Realidade Fictícia ou Ficção Real
Ela vinha passando correndo, pisando até duro; eu caminhava no sentido contrário, molhado de chuva e aéreo como só após dias difíceis se pode ficar. Na rodoviária lotada o olhar apressado encontrou o olhar cabisbaixo e por instantes o momento pareceu congelar. Seguimos cada qual seu caminho, não sem antes que eu me virasse para quem sabe mirar pela última vez aquele quase sorriso que parecia surgir. E por cima do próprio ombro ela olhava também. "Vou voltar", pensei. "Não, não vou". Segui adiante.Mais que depressa comprei um cartão telefônico para quem sabe suavizar a espera. Telefono e aguardo ansioso a resposta:
- A ligação está péssima.
- Só queria dizer que te adoro...
As palavras saem fluentes e os créditos chegam ao fim. Retiro o cartão do aparelho e só então vejo que trazia uma oferta estampada de um lado: compre o cartão telefônico e convide alguém para um cineminha. "Droga, perdi a chance de fazer um convite". Não foi dessa vez, mas guardo o cartão esgotado para uma proposta futura.
Ao meu redor só o que vejo são reencontros e despedidas, lágrimas e soluços de alegria e tristeza, de saudade em faces singelas com bochechas rosadas e pesar em carrancas rugosas e desacorçoadas. E é por isso que sempre gostei de rodoviárias. Ninguém está lá porque quer, e mesmo assim tudo parece tão vivo. Emoções transbordam e transpõem a barreira do orgulho muito mais do que sob a proteção das paredes das casas. E mesmo assim, nem sempre se entende que, para a paixão, a distância é mais produtiva do que a proximidade.

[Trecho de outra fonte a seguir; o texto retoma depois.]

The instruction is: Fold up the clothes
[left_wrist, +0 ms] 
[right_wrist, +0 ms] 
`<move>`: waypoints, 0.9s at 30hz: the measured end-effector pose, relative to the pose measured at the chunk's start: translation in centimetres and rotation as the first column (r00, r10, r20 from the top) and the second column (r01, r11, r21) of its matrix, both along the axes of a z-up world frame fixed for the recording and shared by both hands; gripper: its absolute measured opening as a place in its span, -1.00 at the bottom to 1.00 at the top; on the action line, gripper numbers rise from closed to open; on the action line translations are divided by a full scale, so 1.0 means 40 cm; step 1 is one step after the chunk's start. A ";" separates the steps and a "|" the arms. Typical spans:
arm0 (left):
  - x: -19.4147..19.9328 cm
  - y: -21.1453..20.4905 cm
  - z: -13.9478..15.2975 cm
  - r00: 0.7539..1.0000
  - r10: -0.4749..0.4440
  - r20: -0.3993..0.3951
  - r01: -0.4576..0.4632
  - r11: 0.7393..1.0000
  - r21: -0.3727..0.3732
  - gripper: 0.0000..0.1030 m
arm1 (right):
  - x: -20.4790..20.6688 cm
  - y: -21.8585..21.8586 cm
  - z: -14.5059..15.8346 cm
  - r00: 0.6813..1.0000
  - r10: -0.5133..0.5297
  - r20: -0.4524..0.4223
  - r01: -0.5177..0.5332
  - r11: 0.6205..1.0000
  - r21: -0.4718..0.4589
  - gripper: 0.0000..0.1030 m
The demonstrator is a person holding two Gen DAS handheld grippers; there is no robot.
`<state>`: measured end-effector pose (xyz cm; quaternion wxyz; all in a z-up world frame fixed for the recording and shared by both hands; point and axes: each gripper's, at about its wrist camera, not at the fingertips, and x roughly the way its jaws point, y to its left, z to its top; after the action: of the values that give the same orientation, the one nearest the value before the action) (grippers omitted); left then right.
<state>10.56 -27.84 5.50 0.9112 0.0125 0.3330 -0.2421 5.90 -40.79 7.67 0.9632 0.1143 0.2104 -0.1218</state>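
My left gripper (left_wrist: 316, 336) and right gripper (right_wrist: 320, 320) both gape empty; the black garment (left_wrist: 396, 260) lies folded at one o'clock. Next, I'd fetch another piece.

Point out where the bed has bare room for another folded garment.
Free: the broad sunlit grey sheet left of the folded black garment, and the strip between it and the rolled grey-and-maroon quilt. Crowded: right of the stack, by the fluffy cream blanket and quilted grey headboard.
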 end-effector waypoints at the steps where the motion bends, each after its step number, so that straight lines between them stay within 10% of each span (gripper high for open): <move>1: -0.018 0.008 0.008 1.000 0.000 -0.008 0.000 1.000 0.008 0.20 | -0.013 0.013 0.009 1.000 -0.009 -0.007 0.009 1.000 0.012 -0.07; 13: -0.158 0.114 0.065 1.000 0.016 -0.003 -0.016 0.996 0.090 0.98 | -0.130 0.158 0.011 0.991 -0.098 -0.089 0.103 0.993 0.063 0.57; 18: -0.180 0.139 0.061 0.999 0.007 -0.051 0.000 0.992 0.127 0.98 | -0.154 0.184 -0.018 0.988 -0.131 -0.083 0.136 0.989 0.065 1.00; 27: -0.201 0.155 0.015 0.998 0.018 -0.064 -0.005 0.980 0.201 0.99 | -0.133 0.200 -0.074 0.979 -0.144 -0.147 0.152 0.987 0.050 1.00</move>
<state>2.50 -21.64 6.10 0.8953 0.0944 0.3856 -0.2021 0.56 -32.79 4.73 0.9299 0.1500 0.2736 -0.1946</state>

Me sentei encostado à lixeira e me pus a pensar na minha situação atual: vou e venho quando bem quero, cultivo o que necessita ser cultivado, não moro em lugar nenhum, mas moro em todo lugar; minha casa, minha rodoviária, meu planeta Terra.
Percebo que enquanto alguns novos vínculos sociais se formam à velocidade da luz, outros se esfarelam feito pão velho. Tento entender esses últimos. Uma intimidade se perdeu e com ela a vontade de trocar impressões. Mais dolorido que isso é sentir que a cumplicidade sucumbe entre duas pessoas quando as crendisses são mais influentes do que anos de convivência.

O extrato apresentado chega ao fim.